Okay, so I didn't follow Chicago that closely all season. I know this isn't totally new, because Byfuglien was a major factor in the Hawks knocking out the Canucks last year as well. All I'm trying to say here is he's been absolutely shining in this series (well, not tonight, and not in Game 1, but in the three Chicago victories).



> If Vancouver comes back from another 3-1 deficit to win a series, I'll throw up.


Another? Vancouver hasn't come back from a 3-1 deficit in seven years.

Anyway, if Chicago isn't able to finish off a team with a severely depleted blue line and an inconsistent goalie, then they could only blame themselves frankly.


----------



## Stealth Tomato (May 10, 2010)

The Big Mumbo said:


> Anyway, if Chicago isn't able to finish off a team with a severely depleted blue line and an inconsistent goalie, then they could only blame themselves frankly.

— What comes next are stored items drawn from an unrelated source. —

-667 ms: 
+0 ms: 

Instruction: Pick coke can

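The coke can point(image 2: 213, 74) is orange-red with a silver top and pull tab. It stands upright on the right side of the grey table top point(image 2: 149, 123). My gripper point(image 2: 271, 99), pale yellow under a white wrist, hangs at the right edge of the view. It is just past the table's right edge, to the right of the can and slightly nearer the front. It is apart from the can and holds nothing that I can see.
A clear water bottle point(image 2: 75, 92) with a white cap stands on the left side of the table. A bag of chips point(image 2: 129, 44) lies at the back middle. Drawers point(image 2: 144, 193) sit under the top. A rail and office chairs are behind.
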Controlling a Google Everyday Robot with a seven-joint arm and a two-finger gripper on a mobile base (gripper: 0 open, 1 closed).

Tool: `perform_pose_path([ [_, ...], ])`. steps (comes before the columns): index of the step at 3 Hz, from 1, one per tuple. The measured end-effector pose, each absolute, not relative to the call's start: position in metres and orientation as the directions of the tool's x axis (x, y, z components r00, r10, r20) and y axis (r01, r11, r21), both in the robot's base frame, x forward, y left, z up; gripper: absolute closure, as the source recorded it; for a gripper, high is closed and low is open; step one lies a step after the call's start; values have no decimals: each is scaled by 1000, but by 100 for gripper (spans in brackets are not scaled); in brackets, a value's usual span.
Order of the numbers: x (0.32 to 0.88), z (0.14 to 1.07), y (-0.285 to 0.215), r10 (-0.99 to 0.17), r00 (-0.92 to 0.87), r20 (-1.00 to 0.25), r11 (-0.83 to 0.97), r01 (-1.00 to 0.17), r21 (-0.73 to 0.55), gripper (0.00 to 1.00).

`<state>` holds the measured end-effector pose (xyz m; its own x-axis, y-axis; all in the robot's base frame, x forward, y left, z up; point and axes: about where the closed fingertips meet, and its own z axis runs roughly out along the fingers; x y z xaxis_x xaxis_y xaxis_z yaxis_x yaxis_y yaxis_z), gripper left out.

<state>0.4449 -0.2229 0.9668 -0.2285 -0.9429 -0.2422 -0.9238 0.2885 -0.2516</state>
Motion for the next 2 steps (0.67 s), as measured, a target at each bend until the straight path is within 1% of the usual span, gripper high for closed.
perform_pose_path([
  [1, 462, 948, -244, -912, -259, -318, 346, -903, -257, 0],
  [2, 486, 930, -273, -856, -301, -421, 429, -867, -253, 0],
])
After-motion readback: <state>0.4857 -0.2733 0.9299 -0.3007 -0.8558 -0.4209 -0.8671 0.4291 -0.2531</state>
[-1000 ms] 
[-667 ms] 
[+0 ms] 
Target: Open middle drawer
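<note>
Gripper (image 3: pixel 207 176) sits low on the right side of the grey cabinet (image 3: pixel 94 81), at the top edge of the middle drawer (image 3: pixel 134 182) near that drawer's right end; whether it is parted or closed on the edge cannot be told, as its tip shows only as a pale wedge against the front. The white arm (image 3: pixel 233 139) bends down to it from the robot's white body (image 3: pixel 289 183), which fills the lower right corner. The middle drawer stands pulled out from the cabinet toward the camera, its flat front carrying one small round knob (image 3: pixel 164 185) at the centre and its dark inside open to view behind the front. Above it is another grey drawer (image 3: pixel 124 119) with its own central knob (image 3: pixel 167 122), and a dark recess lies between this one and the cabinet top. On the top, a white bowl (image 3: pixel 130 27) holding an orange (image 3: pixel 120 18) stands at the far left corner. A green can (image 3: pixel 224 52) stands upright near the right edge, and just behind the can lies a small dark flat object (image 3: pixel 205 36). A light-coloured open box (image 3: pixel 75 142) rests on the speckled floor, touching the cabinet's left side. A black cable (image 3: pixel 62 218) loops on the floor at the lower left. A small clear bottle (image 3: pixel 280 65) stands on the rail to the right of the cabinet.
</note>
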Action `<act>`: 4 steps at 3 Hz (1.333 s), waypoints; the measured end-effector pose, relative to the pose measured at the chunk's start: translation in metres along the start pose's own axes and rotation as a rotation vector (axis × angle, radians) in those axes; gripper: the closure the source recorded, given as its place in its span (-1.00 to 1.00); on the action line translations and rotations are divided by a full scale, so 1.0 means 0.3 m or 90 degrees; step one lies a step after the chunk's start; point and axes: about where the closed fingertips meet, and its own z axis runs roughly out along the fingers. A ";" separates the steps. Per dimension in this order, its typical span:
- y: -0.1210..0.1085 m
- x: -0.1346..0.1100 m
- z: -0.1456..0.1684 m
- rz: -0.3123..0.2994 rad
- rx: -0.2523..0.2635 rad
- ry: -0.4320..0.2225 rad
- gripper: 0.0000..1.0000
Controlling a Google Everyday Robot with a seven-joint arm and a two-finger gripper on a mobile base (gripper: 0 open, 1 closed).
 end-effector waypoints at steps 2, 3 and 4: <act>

Um, Luongo's been one of the NHL's five best netminders for years.  He and Vokoun both seem to get bad raps for really crappy reasons.  Vokoun because his team sucks, and Luongo for mysterious and unexplained reasons.


----------



## Yakuza (May 10, 2010)

Common Canucks


----------



## cygnus (May 10, 2010)

Yeah I don't get the Luongo hate. I'm sure 29 other teams would take him, salary cap issues notwithstanding :/

I foresee a 6-1 blowout for the Pens tomorrow with Hal Gill being out/ineffective.


----------



## Old Sand Shinobi (May 10, 2010)

Stealth Tomato said:


> Um, Luongo's been one of the NHL's five best netminders for years.  He and Vokoun both seem to get bad raps for really crappy reasons.  Vokoun because his team sucks, and Luongo for mysterious and unexplained reasons.



Granted that he was playing behind mediocre-to-awful teams for years in Uniondale and Miami, Luongo's only made the playoffs three times in a 12-year career and (so far) has never been past the second round. Fairly or not, it's performance in the playoffs that makes or breaks players' reputations, and anyone who's considered a superstar who keeps coming up short of the conference finals and Cup finals tends to get a bad rap - Joe Thornton certainly knows all about that, and now after three straight years of losing to lower seeds I'm hearing a few people start to whisper about Ovechkin. Playing referee instead of watching the puck on Anaheim's series-clinching goal in 2007 probably didn't help Luongo's reputation (though he was otherwise excellent in that game).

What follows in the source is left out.